§ TASK INSTRUCTIONS: Transcribe every entry word for word.

§ LISTED ENTRIES:

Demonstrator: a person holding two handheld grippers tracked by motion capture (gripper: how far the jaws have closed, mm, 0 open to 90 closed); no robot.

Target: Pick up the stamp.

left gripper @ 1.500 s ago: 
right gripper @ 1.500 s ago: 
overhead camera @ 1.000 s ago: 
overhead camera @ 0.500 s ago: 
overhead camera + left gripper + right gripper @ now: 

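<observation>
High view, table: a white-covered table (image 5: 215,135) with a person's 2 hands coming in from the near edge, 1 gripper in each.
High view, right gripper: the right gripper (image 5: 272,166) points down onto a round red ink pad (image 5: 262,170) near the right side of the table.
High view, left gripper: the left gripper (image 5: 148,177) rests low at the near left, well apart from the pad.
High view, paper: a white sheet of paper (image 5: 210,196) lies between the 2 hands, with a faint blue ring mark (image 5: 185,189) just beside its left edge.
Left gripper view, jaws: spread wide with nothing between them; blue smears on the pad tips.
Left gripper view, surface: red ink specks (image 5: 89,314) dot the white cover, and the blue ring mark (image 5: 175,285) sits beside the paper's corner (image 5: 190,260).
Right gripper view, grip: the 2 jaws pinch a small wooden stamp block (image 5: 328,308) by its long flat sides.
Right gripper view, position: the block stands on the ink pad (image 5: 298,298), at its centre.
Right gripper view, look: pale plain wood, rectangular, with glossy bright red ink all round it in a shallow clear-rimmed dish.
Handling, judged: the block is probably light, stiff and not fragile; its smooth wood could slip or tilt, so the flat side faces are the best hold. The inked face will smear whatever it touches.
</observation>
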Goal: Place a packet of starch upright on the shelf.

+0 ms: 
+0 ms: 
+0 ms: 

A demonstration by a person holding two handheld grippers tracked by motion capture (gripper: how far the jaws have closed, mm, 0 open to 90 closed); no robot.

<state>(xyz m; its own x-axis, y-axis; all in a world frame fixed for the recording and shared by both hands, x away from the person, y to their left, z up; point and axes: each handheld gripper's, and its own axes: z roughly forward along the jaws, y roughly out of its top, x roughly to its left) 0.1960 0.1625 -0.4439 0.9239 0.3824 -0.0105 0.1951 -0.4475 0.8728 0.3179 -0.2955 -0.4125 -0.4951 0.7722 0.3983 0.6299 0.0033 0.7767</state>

§ ANSWER TO THE PROBLEM:
Demonstrator: a person holding two handheld grippers tracked by motion capture (gripper: how far the jaws have closed, mm, 0 open to 90 closed); no robot.

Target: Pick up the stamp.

left gripper @ 1.500 s ago: 
right gripper @ 1.500 s ago: 
overhead camera @ 1.000 s ago: 
overhead camera @ 0.500 s ago: 
overhead camera + left gripper + right gripper @ now: 

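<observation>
High view, table: a white-covered table (image 5: 215,135) with a person's 2 hands coming in from the near edge, 1 gripper in each.
High view, right gripper: the right gripper (image 5: 272,166) points down onto a round red ink pad (image 5: 262,170) near the right side of the table.
High view, left gripper: the left gripper (image 5: 148,177) rests low at the near left, well apart from the pad.
High view, paper: a white sheet of paper (image 5: 210,196) lies between the 2 hands, with a faint blue ring mark (image 5: 185,189) just beside its left edge.
Left gripper view, jaws: spread wide with nothing between them; blue smears on the pad tips.
Left gripper view, surface: red ink specks (image 5: 89,314) dot the white cover, and the blue ring mark (image 5: 175,285) sits beside the paper's corner (image 5: 190,260).
Right gripper view, grip: the 2 jaws pinch a small wooden stamp block (image 5: 328,308) by its long flat sides.
Right gripper view, position: the block stands on the ink pad (image 5: 298,298), at its centre.
Right gripper view, look: pale plain wood, rectangular, with glossy bright red ink all round it in a shallow clear-rimmed dish.
Handling, judged: the block is probably light, stiff and not fragile; its smooth wood could slip or tilt, so the flat side faces are the best hold. The inked face will smear whatever it touches.
</observation>
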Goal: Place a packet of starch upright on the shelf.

+0 ms: 
+0 ms: 
+0 ms: 

A demonstration by a person holding two handheld grippers tracked by motion capture (gripper: how far the jaws have closed, mm, 0 open to 90 closed); no robot.

<state>(xyz m; its own x-axis, y-axis; all in a world frame fixed for the recording and shared by both hands, x away from the person, y to their left, z up; point and axes: each handheld gripper's, and its own axes: z roughly forward along the jaws, y roughly out of its top, x roughly to its left) 0.1960 0.1625 -0.4439 0.9239 0.3824 -0.0105 0.1951 -0.4475 0.8728 0.3179 -0.2955 -0.4125 -0.4951 0.7722 0.3983 0.6299 0.0033 0.7767</state>

The work is done, and the output is complete.